Using Elastic search version 6.8.0
hive> select * from provider1;
OK
{"id","k11",}
{"id","k12",}
{"id","k13",}
{"id","k14",}
{"id":"K1","name":"Ravi","salary":500}
{"id":"K2","name":"Ravi","salary":500}
{"id":"K3","name":"Ravi","salary":500}
{"id":"K4","name":"Ravi","salary":500}
{"id":"K5","name":"Ravi","salary":500}
{"id":"K6","name":"Ravi","salary":"sdfgg"}
{"id":"K7","name":"Ravi","salary":"sdf"}
{"id":"k8"}
{"id":"K9","name":"r1","salary":522}
{"id":"k10","name":"r2","salary":53}
Time taken: 0.179 seconds, Fetched: 14 row(s)

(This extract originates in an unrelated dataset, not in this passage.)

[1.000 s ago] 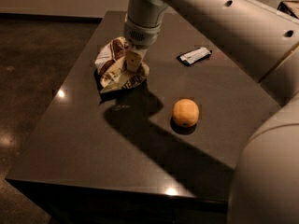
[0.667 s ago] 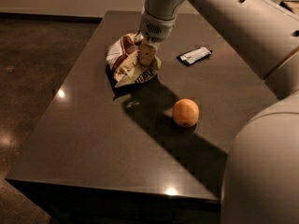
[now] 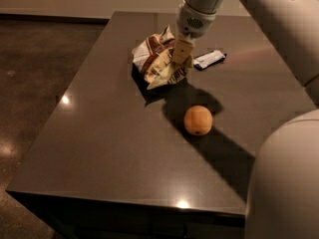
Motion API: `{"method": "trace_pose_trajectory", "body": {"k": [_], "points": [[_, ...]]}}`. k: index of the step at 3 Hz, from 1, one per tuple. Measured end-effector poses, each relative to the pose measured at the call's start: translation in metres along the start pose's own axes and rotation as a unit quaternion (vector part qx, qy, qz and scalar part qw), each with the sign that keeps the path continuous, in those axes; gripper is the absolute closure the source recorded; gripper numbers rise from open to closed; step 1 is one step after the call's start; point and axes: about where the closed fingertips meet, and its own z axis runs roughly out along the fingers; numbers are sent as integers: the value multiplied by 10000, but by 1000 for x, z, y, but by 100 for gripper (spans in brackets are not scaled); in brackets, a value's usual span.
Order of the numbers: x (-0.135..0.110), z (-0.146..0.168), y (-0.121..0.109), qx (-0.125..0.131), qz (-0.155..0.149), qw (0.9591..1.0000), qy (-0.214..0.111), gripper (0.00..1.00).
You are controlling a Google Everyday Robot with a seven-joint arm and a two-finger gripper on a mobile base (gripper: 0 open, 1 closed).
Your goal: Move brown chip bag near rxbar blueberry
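Note:
The brown chip bag (image 3: 158,59), cream and dark brown and crinkled, hangs tilted just above the dark table toward its far middle. My gripper (image 3: 181,55) comes down from above and is shut on the bag's right side. The rxbar blueberry (image 3: 210,59), a small flat dark wrapper with a white label, lies on the table just right of the bag and gripper, a short gap away.
A round orange fruit (image 3: 198,120) sits on the table (image 3: 99,148) nearer the front, below the bag. My arm's white body fills the right side of the view. The table's left and front edges drop to a dark floor.
My gripper has carried the chip bag to the right across the table, from well left of the bar to close beside it.

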Motion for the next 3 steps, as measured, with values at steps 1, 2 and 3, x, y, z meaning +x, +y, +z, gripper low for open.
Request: {"method": "trace_pose_trajectory", "body": {"k": [1, 2, 3], "points": [[17, -7, -7, 32, 45, 10000, 4, 100], [22, -10, -13, 61, 122, 9999, 72, 86], [16, -10, -16, 71, 113, 9998, 129, 62]]}}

ADD JAR /home/smrafi/elasticsearch-hadoop-6.8.0/dist/elasticsearch-hadoop-6.8.0.jar;
CREATE external TABLE hive_es_with_handler( data STRING)
STORED BY 'org.elasticsearch.hadoop.hive.EsStorageHandler'
TBLPROPERTIES(
'es.resource' = 'test_eshadoop/healthCareProvider',
'es.nodes' = 'vpc-pid-pre-prod-es-cluster-b7thvqfj3tp45arxl34gge3yyi.us-east-2.es.amazonaws.com',
'es.input.json' = 'yes',
'es.index.auto.create' = 'true',
'es.write.operation'='upsert',
'es.nodes.wan.only' = 'true',
'es.port' = '443',
'es.net.ssl'='true',
'es.batch.size.entries'='1',
'es.mapping.id' ='id',
'es.batch.write.retry.count'='-1',
'es.batch.write.retry.wait'='60s',
'es.write.rest.error.handlers' = 'es, ignoreBadRecords',
'es.write.data.error.handlers' = 'customLog',
'es.write.data.error.handler.customLog' = 'com.verisys.elshandler.CustomLogOnError',
'es.write.rest.error.handler.es.client.resource'="error_es_index/error",
'es.write.rest.error.handler.es.return.default'='HANDLED',
'es.write.rest.error.handler.log.logger.name' = 'BulkErrors',
'es.write.data.error.handler.log.logger.name' = 'SerializationErrors',
'es.write.rest.error.handler.ignoreBadRecords' = 'com.verisys.elshandler.IgnoreBadRecordHandler',
'es.write.rest.error.handler.es.return.error'='HANDLED');
insert into hive_es_with_handler10 select * from provider1;
Below is exception trace, it failed complaining the error.handler index is not present
Caused by: org.elasticsearch.hadoop.serialization.EsHadoopSerializationException: org.codehaus.jackson.JsonParseException: Unexpected character (',' (code 44)): was expecting a colon to separate field name and value at [Source: [B#1e3f0aea; line: 1, column: 7]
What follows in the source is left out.